This calls for a verbatim copy of all the data, with no images carried over.
Recorded information below:
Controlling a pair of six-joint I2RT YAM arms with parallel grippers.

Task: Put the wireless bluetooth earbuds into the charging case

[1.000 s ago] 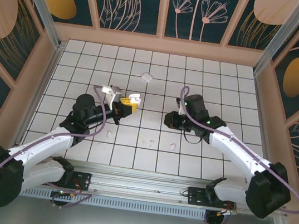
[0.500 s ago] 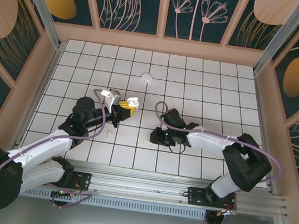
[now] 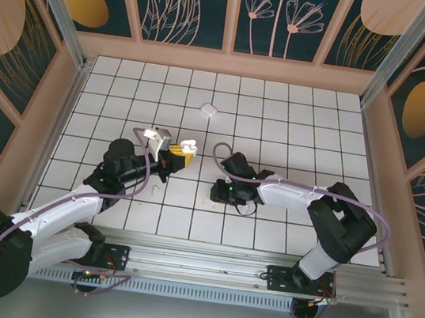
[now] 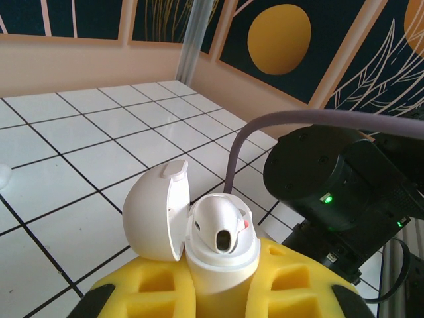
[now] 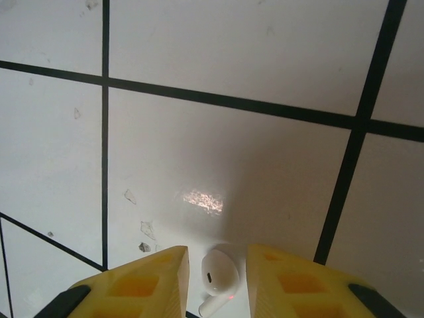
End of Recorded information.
▶ [Answer for this exercise]:
Controlling a pair of six-joint I2RT YAM arms with parallel grippers.

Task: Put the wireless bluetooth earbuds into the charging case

[1.000 s ago] 
[0.500 s ago] 
[now] 
[now] 
[now] 

The output has been given in full.